Sadettin Ökten Kimdir?

Sadettin Ökten, Türk yazar, emekli öğretim üyesidir. Babası Celalettin Ökten, hayatı boyunca imam hatip okullarının açılması ve yaygınlaşması için mücadele eden Türkiye’nin ilk imam hatip lisesi müdürüdür.

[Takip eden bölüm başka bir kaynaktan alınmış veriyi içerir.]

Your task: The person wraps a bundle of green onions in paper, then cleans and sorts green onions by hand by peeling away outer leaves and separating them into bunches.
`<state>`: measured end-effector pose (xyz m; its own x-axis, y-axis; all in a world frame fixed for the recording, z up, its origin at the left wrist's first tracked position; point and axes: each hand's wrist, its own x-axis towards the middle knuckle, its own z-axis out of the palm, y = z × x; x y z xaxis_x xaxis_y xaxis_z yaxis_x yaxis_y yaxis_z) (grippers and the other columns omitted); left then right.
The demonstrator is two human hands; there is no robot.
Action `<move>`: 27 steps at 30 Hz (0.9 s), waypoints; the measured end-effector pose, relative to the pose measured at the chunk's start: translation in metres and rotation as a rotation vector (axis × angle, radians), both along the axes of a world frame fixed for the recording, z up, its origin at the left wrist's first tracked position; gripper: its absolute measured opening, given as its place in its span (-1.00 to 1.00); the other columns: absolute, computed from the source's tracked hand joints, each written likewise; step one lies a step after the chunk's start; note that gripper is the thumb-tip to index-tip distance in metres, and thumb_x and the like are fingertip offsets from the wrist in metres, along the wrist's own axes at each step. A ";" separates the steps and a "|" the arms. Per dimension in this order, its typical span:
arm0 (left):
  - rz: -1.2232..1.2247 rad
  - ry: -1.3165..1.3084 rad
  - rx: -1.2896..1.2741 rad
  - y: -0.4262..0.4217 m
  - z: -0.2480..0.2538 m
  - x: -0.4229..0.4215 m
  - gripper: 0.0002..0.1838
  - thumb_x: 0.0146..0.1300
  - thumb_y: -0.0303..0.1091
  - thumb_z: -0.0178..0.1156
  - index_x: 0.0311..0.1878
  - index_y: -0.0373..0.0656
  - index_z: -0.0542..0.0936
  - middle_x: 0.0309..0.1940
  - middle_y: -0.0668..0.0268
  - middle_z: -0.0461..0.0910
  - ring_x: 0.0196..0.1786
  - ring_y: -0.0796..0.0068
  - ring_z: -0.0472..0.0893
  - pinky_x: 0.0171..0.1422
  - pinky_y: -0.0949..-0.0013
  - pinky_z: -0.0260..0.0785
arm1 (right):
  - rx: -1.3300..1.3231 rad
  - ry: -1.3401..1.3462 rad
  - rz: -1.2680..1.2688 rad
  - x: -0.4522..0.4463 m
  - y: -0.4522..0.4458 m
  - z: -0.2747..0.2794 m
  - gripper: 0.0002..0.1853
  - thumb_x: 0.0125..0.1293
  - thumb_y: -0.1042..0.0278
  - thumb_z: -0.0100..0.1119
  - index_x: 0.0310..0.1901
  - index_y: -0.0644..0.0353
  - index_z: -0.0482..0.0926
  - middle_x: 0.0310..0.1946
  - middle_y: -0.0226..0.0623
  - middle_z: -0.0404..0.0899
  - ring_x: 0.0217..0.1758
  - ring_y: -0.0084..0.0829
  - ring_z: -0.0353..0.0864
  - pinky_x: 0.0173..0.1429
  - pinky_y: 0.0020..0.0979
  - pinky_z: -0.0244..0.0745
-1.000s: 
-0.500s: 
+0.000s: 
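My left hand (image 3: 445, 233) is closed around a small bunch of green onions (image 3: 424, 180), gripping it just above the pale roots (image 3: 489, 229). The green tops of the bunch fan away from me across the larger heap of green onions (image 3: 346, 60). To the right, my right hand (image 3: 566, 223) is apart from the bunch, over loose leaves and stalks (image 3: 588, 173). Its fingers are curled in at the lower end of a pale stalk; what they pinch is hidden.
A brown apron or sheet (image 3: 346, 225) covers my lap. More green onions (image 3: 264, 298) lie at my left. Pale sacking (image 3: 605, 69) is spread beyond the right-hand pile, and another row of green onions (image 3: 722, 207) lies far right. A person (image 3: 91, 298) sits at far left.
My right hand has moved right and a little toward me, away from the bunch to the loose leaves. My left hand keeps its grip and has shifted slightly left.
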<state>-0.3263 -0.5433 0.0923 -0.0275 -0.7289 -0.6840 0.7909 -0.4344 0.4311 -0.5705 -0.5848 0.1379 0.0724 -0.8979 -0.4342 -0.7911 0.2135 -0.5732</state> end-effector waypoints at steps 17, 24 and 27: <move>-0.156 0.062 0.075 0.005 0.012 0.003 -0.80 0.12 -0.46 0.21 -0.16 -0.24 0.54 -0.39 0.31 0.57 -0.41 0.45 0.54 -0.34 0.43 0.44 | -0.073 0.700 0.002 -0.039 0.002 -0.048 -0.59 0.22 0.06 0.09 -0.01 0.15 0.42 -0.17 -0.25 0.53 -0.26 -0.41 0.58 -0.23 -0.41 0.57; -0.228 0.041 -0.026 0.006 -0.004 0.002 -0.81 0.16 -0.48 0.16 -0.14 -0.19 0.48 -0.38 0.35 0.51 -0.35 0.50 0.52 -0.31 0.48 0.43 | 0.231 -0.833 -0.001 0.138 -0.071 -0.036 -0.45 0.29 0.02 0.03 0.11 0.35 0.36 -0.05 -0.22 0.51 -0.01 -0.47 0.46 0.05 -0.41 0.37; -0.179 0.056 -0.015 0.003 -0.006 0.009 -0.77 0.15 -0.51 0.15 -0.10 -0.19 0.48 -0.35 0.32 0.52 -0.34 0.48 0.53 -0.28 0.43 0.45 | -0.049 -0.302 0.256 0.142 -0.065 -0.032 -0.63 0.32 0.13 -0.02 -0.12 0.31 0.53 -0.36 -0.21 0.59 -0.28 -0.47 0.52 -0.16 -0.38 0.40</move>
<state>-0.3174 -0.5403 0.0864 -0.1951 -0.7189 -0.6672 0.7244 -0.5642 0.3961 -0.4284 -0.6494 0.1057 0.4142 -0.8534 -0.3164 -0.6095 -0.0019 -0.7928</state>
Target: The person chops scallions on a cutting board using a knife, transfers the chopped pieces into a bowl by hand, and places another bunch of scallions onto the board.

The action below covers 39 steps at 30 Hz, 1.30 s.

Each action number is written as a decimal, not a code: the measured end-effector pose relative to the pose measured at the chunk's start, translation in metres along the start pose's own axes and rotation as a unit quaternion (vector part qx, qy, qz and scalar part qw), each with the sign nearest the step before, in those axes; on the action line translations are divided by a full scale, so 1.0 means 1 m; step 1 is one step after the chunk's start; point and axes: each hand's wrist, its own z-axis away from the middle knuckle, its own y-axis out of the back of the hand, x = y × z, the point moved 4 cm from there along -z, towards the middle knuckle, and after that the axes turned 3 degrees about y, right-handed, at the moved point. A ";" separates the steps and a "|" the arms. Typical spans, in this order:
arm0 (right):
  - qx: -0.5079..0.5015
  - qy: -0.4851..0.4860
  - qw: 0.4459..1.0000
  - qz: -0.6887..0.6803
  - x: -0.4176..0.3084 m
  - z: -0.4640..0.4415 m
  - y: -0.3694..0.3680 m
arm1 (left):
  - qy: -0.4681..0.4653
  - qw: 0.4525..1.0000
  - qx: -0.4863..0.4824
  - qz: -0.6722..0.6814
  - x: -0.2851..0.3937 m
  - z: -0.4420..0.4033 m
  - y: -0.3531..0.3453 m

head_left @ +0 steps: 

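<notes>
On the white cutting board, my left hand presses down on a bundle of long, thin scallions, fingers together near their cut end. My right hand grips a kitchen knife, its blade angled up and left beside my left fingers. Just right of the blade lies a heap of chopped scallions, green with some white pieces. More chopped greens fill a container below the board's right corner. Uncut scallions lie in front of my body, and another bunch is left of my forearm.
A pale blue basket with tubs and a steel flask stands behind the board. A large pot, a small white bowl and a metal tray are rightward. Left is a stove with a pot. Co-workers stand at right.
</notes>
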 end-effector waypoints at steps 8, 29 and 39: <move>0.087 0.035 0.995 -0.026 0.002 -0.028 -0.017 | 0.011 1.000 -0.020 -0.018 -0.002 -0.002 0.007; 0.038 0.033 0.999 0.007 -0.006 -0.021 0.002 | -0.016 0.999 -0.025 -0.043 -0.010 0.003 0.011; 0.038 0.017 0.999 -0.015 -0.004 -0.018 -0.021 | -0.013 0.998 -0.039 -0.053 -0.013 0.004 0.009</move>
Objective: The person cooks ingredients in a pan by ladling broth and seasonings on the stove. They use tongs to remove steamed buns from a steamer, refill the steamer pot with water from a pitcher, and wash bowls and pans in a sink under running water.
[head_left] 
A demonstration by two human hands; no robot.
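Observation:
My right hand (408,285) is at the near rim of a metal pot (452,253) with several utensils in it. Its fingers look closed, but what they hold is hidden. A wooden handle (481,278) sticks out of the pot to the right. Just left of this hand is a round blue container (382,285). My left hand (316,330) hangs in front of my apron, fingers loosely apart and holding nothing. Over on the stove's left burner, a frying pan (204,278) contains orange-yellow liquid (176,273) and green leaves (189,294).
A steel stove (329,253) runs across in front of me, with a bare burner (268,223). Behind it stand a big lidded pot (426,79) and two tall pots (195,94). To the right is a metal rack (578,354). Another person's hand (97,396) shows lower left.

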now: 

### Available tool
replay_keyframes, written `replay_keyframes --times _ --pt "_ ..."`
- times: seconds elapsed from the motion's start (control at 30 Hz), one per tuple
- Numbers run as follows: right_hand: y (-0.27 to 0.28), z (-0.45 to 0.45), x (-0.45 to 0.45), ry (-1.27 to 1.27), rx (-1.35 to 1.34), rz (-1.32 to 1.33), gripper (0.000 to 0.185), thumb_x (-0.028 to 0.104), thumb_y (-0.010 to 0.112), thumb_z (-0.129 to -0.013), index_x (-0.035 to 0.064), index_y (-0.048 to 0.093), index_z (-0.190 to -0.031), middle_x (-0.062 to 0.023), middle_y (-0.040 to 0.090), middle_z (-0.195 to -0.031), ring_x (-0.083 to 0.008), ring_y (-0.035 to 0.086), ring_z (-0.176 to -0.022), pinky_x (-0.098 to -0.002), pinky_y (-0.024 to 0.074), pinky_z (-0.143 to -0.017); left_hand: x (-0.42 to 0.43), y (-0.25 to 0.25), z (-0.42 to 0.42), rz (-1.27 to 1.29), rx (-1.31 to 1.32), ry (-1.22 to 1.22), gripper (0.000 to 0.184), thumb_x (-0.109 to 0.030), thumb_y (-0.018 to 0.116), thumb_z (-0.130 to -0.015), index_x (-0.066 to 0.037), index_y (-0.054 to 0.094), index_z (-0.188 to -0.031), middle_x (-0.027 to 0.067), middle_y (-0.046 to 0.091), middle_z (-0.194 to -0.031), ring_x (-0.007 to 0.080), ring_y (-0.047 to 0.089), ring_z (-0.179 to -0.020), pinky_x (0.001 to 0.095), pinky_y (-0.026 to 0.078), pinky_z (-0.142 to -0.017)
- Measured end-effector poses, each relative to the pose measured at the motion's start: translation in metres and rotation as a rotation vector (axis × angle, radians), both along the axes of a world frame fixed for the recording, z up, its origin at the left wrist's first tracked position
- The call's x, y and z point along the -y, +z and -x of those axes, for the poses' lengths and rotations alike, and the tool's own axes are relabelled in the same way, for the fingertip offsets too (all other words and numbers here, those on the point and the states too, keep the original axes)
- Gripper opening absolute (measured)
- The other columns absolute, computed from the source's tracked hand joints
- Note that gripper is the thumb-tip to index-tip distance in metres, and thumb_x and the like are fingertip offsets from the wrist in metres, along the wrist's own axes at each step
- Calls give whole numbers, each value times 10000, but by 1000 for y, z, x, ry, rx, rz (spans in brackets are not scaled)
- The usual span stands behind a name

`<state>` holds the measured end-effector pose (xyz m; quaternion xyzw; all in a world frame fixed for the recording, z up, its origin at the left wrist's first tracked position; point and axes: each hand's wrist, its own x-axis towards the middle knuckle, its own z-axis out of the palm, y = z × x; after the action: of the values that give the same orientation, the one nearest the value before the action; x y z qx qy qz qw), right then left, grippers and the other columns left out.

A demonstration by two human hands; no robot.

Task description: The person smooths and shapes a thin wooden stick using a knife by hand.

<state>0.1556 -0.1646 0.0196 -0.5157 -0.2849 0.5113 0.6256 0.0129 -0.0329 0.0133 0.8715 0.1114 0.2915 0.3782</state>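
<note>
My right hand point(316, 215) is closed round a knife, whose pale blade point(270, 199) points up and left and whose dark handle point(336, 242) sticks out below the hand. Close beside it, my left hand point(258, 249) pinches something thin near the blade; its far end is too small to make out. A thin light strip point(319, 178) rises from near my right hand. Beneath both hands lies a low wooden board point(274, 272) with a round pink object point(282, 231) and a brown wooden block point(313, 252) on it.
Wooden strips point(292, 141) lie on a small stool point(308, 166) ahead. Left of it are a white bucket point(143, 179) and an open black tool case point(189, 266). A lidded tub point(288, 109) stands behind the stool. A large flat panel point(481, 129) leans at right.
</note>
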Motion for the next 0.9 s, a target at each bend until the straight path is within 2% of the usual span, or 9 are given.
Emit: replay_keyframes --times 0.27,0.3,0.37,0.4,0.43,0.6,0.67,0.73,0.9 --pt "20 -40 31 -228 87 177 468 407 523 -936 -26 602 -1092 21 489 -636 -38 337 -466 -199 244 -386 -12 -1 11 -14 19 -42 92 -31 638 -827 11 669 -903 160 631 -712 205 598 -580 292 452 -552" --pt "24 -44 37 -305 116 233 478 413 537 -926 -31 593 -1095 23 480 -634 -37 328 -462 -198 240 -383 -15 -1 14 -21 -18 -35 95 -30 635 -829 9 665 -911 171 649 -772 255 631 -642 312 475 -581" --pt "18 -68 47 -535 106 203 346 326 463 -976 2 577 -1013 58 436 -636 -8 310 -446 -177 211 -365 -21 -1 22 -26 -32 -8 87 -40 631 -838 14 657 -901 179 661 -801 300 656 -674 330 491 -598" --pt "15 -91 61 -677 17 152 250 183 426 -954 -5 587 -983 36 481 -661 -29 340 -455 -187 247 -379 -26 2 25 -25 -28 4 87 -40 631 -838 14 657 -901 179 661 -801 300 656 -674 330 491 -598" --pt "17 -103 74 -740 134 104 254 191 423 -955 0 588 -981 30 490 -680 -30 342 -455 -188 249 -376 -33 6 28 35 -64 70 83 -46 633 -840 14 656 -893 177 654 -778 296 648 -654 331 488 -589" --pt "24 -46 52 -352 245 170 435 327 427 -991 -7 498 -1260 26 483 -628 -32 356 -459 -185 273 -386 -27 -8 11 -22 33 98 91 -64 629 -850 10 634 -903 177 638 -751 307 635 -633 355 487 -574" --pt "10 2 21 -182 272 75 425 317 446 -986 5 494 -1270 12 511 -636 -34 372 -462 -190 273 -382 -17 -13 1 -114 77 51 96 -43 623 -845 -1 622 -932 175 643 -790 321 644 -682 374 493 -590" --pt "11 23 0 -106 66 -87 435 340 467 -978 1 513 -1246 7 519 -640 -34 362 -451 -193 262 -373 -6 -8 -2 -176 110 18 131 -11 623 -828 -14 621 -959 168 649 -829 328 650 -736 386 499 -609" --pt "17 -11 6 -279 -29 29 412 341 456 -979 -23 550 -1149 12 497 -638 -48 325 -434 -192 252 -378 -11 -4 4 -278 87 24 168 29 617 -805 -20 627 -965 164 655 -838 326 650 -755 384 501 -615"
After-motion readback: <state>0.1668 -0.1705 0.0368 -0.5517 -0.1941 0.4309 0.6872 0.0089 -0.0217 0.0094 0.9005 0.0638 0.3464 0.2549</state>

1942 yılında İstanbul’da doğdu. 1959’da Vefa Lisesini bitirdi. 1964’te İTÜ İnşaat Fakültesi’nden mezun oldu. Aynı yıl İTÜ Mimarlık Fakültesi’ne asistan olarak kabul edildi. 1971–73 yıllarında ABD’de misafir doktora öğrencisi olarak bulundu. Askerlik görevini 1974–75 yıllarında Genelkurmay Bilgi İşlem Dairesi’nde tamamladı. 1977’de doktor unvanını aldı. 1979–80 akademik yılında Belçika’da bilimsel araştırmalar yaptı. 1982 yılında doçentliğe yükseltildi. 1985’te Mimar Sinan Güzel Sanatlar Üniversitesi’ne geçti. 1989’da profesörlüğe yükseltildi. 2004 yılında kendi isteği ile emekliye ayrıldı.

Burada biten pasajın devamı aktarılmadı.